# WORK TASK:
Write out every entry precisely as given, leaving the pictures out.

Data entries
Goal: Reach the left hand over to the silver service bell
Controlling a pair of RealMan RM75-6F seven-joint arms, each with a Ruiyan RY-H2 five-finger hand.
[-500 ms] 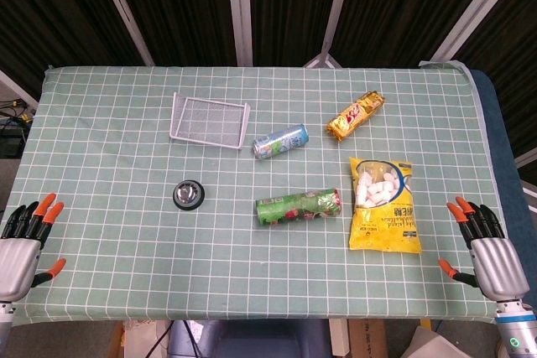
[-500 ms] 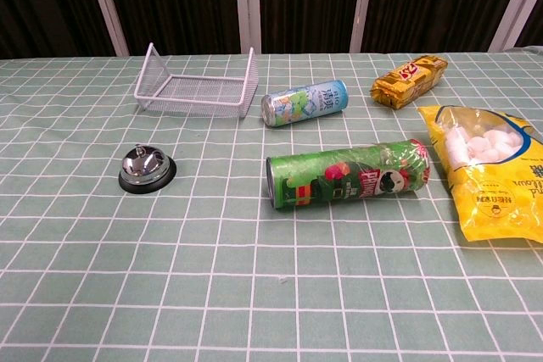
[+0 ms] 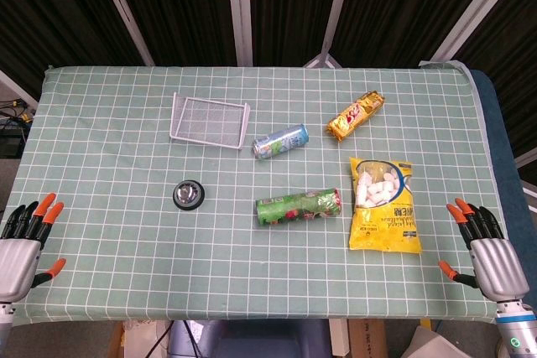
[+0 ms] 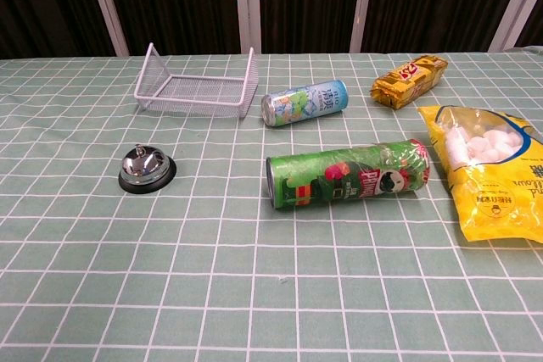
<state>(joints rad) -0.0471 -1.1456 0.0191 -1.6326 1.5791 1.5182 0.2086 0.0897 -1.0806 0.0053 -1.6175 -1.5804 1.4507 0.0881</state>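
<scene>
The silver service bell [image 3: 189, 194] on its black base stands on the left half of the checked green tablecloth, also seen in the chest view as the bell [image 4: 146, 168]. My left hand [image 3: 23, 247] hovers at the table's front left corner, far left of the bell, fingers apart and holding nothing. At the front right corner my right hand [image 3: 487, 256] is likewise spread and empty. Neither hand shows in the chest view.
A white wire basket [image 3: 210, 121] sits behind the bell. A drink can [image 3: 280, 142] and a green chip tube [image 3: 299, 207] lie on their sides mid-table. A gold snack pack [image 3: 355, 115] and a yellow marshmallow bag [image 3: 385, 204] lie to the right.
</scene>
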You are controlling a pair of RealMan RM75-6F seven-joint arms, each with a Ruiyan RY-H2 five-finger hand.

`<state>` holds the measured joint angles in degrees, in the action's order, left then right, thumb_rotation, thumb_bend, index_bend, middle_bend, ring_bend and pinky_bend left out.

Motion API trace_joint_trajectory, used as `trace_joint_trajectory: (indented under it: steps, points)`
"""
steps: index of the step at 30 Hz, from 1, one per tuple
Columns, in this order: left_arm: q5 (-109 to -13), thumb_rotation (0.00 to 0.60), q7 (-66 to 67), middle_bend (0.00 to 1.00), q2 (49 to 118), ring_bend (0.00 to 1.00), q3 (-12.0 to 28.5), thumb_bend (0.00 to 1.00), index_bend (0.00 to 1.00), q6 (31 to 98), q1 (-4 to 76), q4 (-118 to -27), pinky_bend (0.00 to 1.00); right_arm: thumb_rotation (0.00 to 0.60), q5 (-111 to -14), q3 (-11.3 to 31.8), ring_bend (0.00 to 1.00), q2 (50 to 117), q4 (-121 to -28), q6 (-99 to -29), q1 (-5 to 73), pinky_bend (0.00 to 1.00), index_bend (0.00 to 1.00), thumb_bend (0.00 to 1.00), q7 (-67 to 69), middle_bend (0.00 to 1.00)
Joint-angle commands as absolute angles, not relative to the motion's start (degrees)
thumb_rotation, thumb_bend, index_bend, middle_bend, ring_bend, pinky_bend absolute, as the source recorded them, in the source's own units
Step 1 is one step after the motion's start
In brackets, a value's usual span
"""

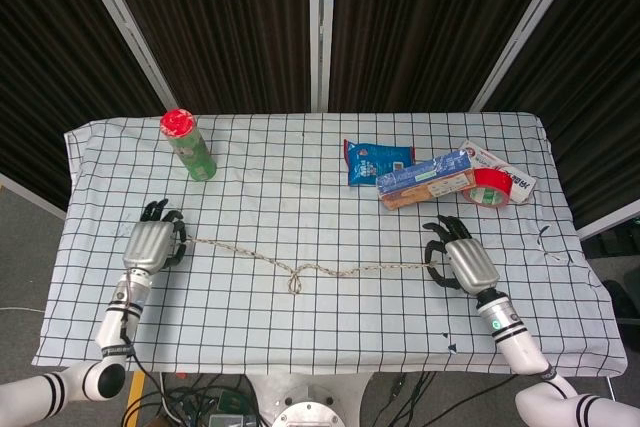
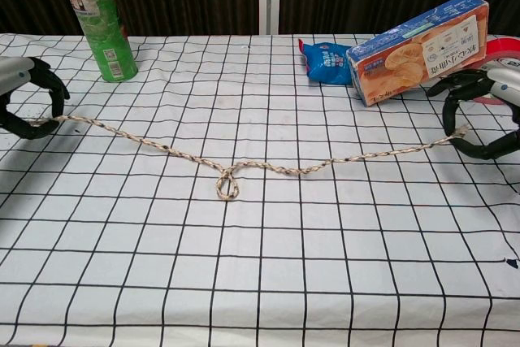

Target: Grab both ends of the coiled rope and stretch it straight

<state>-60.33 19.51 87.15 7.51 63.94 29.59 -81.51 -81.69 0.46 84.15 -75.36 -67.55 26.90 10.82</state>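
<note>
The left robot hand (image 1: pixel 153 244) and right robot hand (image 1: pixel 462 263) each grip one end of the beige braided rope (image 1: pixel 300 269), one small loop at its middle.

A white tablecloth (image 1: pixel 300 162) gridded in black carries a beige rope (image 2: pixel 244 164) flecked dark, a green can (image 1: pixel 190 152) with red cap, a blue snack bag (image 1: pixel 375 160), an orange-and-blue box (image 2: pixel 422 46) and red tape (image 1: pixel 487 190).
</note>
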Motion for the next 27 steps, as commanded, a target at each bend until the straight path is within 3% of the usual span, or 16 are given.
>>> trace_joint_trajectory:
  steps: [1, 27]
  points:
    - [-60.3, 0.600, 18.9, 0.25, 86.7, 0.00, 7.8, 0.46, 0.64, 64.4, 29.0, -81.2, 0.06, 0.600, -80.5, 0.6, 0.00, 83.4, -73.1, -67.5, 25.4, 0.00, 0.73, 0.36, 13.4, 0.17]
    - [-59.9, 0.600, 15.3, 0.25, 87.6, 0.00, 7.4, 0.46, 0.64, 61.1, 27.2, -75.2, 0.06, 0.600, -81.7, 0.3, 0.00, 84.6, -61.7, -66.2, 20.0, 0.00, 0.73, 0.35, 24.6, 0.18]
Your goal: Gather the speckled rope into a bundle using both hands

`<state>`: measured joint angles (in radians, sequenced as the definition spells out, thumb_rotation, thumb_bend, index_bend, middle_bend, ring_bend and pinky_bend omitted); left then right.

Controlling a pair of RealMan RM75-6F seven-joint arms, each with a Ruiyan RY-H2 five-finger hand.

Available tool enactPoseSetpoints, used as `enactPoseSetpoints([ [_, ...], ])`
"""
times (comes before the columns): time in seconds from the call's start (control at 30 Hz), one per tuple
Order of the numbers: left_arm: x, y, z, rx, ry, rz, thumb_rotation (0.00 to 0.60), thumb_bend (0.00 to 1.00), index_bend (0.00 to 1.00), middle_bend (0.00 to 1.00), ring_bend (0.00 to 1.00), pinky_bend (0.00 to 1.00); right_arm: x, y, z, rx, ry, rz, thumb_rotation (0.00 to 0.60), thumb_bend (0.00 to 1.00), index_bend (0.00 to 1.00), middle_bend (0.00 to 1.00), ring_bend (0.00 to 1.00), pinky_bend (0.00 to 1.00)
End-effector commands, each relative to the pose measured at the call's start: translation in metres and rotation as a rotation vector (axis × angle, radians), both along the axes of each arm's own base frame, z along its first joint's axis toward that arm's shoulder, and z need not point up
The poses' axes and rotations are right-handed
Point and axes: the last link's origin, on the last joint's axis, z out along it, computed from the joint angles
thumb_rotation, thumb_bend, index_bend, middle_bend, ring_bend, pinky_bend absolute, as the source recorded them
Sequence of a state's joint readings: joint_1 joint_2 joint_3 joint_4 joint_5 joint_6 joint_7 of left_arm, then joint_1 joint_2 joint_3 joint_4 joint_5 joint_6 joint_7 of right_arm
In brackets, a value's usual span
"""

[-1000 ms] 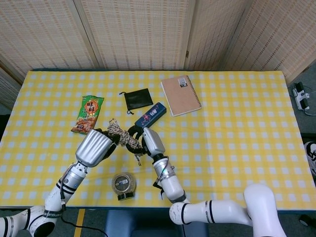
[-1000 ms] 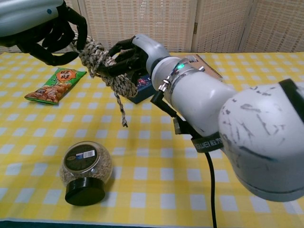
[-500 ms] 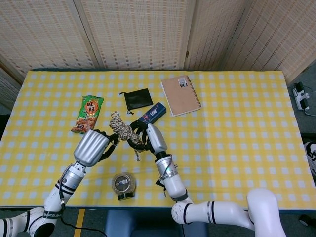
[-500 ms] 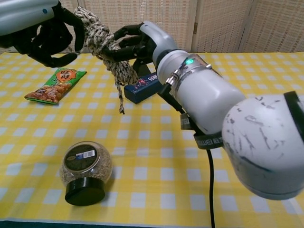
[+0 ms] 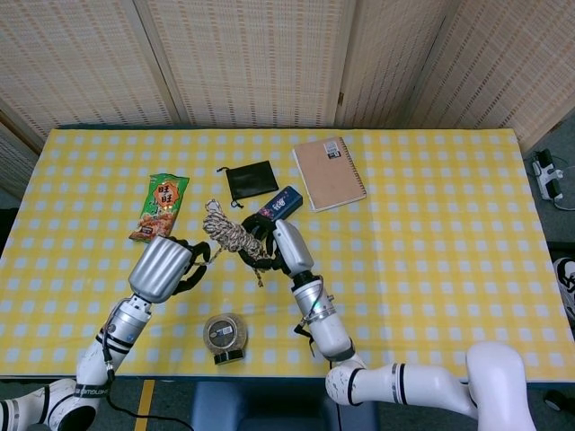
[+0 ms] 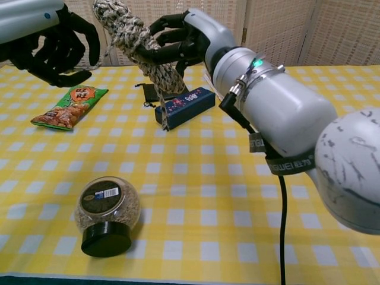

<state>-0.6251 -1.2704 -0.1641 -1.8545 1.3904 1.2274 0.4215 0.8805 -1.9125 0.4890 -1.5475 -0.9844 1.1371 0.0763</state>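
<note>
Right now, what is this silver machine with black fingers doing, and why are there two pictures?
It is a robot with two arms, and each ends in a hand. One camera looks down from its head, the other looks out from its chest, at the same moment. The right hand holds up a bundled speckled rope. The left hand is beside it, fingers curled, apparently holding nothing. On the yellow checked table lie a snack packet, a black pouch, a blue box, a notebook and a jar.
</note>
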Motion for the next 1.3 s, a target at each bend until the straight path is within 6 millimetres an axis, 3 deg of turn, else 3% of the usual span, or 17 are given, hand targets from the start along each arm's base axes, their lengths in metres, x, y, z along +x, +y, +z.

# OUTPUT OF THE EXERCISE:
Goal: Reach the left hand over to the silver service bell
Controlling a pair of RealMan RM75-6F seven-joint arms, each with a Ruiyan RY-H2 five-finger hand.
[-500 ms] 
[-500 ms] 
[+0 ms] 
[+0 ms] 
<state>(joints rad) -0.0471 -1.1456 0.0191 -1.6326 1.5791 1.5182 0.2086 0.0897 -1.0806 0.0053 -1.6175 -1.5804 1.4507 0.0881</state>
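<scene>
The silver service bell [image 3: 189, 194] on its black base stands on the left half of the checked green tablecloth, also seen in the chest view as the bell [image 4: 146, 168]. My left hand [image 3: 23, 247] hovers at the table's front left corner, far left of the bell, fingers apart and holding nothing. At the front right corner my right hand [image 3: 487, 256] is likewise spread and empty. Neither hand shows in the chest view.
A white wire basket [image 3: 210, 121] sits behind the bell. A drink can [image 3: 280, 142] and a green chip tube [image 3: 299, 207] lie on their sides mid-table. A gold snack pack [image 3: 355, 115] and a yellow marshmallow bag [image 3: 385, 204] lie to the right.
</scene>
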You are controlling a pair of RealMan RM75-6F seven-joint arms, each with a Ruiyan RY-H2 five-finger hand.

`<state>` holds the measured joint angles in degrees, in the action's order, left then right, thumb_rotation, thumb_bend, index_bend, middle_bend, ring_bend and pinky_bend left out.

Motion API trace_joint_trajectory, used as `trace_joint_trajectory: (indented under it: steps, points)`
"""
steps: index of the step at 30 Hz, from 1, one per tuple
Columns, in this order: left_arm: q5 (-109 to -13), thumb_rotation (0.00 to 0.60), q7 (-66 to 67), middle_bend (0.00 to 1.00), q2 (49 to 118), ring_bend (0.00 to 1.00), q3 (-12.0 to 28.5), thumb_bend (0.00 to 1.00), index_bend (0.00 to 1.00), q6 (31 to 98), q1 (-4 to 76), q4 (-118 to -27), pinky_bend (0.00 to 1.00); right_arm: thumb_rotation (0.00 to 0.60), q5 (-111 to -14), q3 (-11.3 to 31.8), ring_bend (0.00 to 1.00), q2 (50 to 117), q4 (-121 to -28), q6 (-99 to -29), q1 (-5 to 73), pinky_bend (0.00 to 1.00), index_bend (0.00 to 1.00), thumb_bend (0.00 to 1.00), q7 (-67 to 69), middle_bend (0.00 to 1.00)
Joint-angle commands as absolute angles, not relative to the motion's start (degrees)
thumb_rotation, thumb_bend, index_bend, middle_bend, ring_bend, pinky_bend absolute, as the source recorded them, in the source's own units
Step 1 is one step after the motion's start
In brackets, a value's usual span
"""


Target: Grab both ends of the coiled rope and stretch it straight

<state>-60.33 19.51 87.15 7.51 63.94 29.59 -81.51 -81.69 0.46 84.15 -75.36 -67.55 26.90 10.82</state>
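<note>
The left robot hand (image 1: pixel 153 244) and right robot hand (image 1: pixel 462 263) each grip one end of the beige braided rope (image 1: pixel 300 269), one small loop at its middle.

A white tablecloth (image 1: pixel 300 162) gridded in black carries a beige rope (image 2: pixel 244 164) flecked dark, a green can (image 1: pixel 190 152) with red cap, a blue snack bag (image 1: pixel 375 160), an orange-and-blue box (image 2: pixel 422 46) and red tape (image 1: pixel 487 190).
</note>
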Motion for the next 27 steps, as commanded, a target at each bend until the straight path is within 3% of the usual span, or 16 are given.
>>> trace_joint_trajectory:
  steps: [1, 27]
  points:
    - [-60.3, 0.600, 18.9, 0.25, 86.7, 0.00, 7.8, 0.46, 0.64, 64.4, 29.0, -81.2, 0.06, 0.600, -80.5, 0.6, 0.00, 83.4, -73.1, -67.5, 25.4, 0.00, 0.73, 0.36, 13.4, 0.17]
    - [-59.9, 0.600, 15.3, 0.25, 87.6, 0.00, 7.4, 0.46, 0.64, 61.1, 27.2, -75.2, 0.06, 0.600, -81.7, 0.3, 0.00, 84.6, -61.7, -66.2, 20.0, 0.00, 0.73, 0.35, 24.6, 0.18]
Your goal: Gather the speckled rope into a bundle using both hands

`<state>`: measured joint angles (in radians, sequenced as the definition spells out, thumb_rotation, thumb_bend, index_bend, middle_bend, ring_bend and pinky_bend omitted); left then right.

Controlling a pair of RealMan RM75-6F seven-joint arms, each with a Ruiyan RY-H2 five-finger hand.

Available tool enactPoseSetpoints, used as `enactPoseSetpoints([ [_, ...], ])`
"""
times (comes before the columns): time in seconds from the call's start (control at 30 Hz), one per tuple
Order of the numbers: left_arm: x, y, z, rx, ry, rz, thumb_rotation (0.00 to 0.60), thumb_bend (0.00 to 1.00), index_bend (0.00 to 1.00), middle_bend (0.00 to 1.00), ring_bend (0.00 to 1.00), pinky_bend (0.00 to 1.00); right_arm: x, y, z, rx, ry, rz, thumb_rotation (0.00 to 0.60), thumb_bend (0.00 to 1.00), index_bend (0.00 to 1.00), middle_bend (0.00 to 1.00), ring_bend (0.00 to 1.00), pinky_bend (0.00 to 1.00)
End-effector commands, each relative to the pose measured at the call's start: translation in metres and rotation as a rotation vector (axis × angle, radians), both along the axes of each arm's own base frame, z along its first joint's axis toward that arm's shoulder, and z need not point up
The poses' axes and rotations are right-handed
Point and axes: the last link's origin, on the last joint's axis, z out along it, computed from the joint angles
thumb_rotation, thumb_bend, index_bend, middle_bend, ring_bend, pinky_bend absolute, as the source recorded them
Sequence of a state's joint readings: joint_1 joint_2 joint_3 joint_4 joint_5 joint_6 joint_7 of left_arm, then joint_1 joint_2 joint_3 joint_4 joint_5 joint_6 joint_7 of right_arm
In brackets, a value's usual span
"""

[-1000 ms] 
[-1000 ms] 
[-500 ms] 
[-500 ms] 
[+0 ms] 
[+0 ms] 

<state>-0.6251 -1.2704 -0.1641 -1.8545 1.3904 1.2274 0.4215 0.8805 -1.9125 0.4890 -1.5475 -0.9844 1.1371 0.0763</state>
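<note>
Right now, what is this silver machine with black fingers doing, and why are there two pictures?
It is a robot with two arms, and each ends in a hand. One camera looks down from its head, the other looks out from its chest, at the same moment. The right hand holds up a bundled speckled rope. The left hand is beside it, fingers curled, apparently holding nothing. On the yellow checked table lie a snack packet, a black pouch, a blue box, a notebook and a jar.
</note>
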Motion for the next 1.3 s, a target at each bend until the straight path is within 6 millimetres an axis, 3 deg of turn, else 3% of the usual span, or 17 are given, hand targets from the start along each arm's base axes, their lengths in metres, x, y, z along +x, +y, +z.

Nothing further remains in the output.